Nugine / s3s

S3 Service Adapter
Apache License 2.0
133 stars 33 forks source link

Discussion / Feature request: GetObject with Transfer-Encoding ? #80

Closed St4NNi closed 1 year ago

St4NNi commented 1 year ago

Hi, I know this crate is focused on S3 compatibility. But we are experiencing a problem where a minor opt-in addition that is out-of-spec would greatly enhance our workflow.

What we are trying to do?

The application I am working on has a feature where users can dynamically select a set of data objects for download. This is realized via a special reserved Bucket and dedicated bundle_ids as keys. When a user requests such a bundle, the data is streamed from storage more or less directly to the user as tar.gz or zip archive. Ideally we would love to do this directly via regular S3(s) requests and not via a dedicated (more or less) duplicated solution.

Problem

In theory this is quite straight forward: check for the special bucket, gather all storage information needed and stream the data to the user. The only major problem we encountered was the requirement for a Content-Length in the GetObject Response. Since we bundle the data on user request as compressed archive, the final size of the data is not known in advance.

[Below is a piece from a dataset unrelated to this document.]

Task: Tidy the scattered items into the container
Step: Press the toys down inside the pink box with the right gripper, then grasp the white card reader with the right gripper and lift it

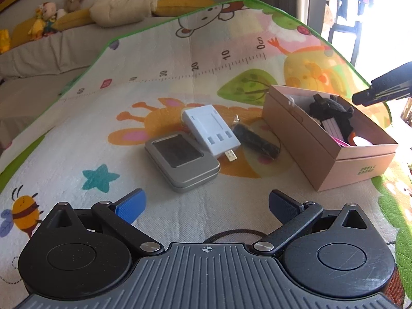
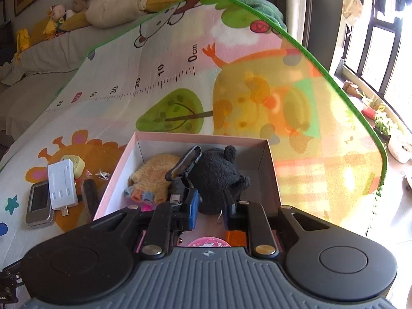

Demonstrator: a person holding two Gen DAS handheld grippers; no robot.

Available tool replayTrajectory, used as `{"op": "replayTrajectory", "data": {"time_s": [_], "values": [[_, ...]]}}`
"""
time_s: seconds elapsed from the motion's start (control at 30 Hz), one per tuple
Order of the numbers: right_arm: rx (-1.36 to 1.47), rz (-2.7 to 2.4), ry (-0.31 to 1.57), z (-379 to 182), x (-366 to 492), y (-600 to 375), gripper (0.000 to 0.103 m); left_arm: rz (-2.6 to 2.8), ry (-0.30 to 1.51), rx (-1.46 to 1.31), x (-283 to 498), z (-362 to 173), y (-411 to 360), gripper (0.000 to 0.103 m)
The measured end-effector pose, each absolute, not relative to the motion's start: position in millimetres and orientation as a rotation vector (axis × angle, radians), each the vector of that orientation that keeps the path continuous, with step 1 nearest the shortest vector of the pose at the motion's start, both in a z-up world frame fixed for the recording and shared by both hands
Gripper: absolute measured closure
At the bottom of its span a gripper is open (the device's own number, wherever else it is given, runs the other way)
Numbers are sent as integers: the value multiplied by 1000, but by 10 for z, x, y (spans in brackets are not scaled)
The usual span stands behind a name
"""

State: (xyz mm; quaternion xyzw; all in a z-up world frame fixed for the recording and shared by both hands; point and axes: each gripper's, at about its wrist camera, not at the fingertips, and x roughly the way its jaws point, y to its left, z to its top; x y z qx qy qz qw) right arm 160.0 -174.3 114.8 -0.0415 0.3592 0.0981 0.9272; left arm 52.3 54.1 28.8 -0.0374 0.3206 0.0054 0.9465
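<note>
On the play mat lie a grey tin (image 1: pixel 181 162) with a dark window, a white USB hub (image 1: pixel 211 131) and a black cylinder in clear wrap (image 1: pixel 255 141). My left gripper (image 1: pixel 207 206) hovers open just in front of the tin, with nothing between its fingers. The pink cardboard box (image 1: pixel 358 164) stands to the right. My right gripper (image 2: pixel 211 211) hangs over the box (image 2: pixel 270 159), its jaws only narrowly parted and pressing on nothing. A black plush (image 2: pixel 219 175) lies just beyond and below it, beside a black clip-like piece (image 2: pixel 185 162) and a tan plush (image 2: pixel 152 175).
A yellow-green item (image 2: pixel 78 163) peeks out behind the hub (image 2: pixel 63 188). A pink round thing (image 2: pixel 208 242) lies at the box's near end. A sofa with soft toys (image 1: pixel 51 18) lines the mat's far left. Windows and potted plants (image 2: pixel 381 118) are at the right.
</note>
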Motion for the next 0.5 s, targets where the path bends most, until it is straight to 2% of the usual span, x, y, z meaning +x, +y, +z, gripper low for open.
{"op": "replayTrajectory", "data": {"time_s": [0.17,0.3,0.37,0.43,0.47,0.5], "values": [[-101,399,773,1336,1562,-1242,82,8,643,-49,475,297,588,0],[-123,485,887,1199,1709,-690,83,1,603,-50,374,354,672,0],[-164,477,890,1126,1771,-431,79,9,593,-49,338,368,713,0],[-160,500,882,1086,1816,-231,58,15,590,-60,313,367,764,0],[-164,506,859,1069,1834,-138,52,16,590,-68,306,366,784,0],[-183,506,839,1046,1842,-49,43,16,591,-75,301,363,809,0]]}}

In theory this could easily be solved via Transfer-Encoding: chunked but with s3s this is impossible, while it is possible to set the appropriate header in S3Response, it is not possible to remove or suppress the Content-Length header and thus h1 will show a warning that conflicting headers exist and the Transfer-Encoding header is ignored.

From a technical standpoint there is no reason to enforce the Content-Length header besides the S3 spec. One suggestion might be that adding a Transfer-Encoding header would explicitly remove the Content-Length header. This could be done quite easily somewhere here without any breaking change or any changed behavior when this special header is not set.

@Nugine what is your take on more or less trivial, opt-in non spec features?

Thanks in advance !

Nugine commented 1 year ago

It's an interesting problem but this feature may be broken in the future if aws changes something about GetObject.

S3Service is a hyper service. It means you can modify the request and response by wrapping it in middlewares, like what a regular web service does. You can pass custom data in the extensions field. So there is a way to "fix" the response headers after calling the S3 service. It seems dirty but relatively reliable.

Anyway, I'll add some "suppressing" logic when merging custom headers into final headers, as you suggested. The next release will be v0.7.1 on 2023-09-03.

St4NNi commented 1 year ago

That's a good point. I hadn't really thought about a wrapping hyper service, will keep that in mind for future ideas. Also thanks for adding this suppression logic and I agree that this might brake in the future if aws changes something about GetObject (although I think that this is highly unlikely without a proper V2).

Till then I will go ahead and give the wrapping service also a try and will share my results here if someone else has a similar problem!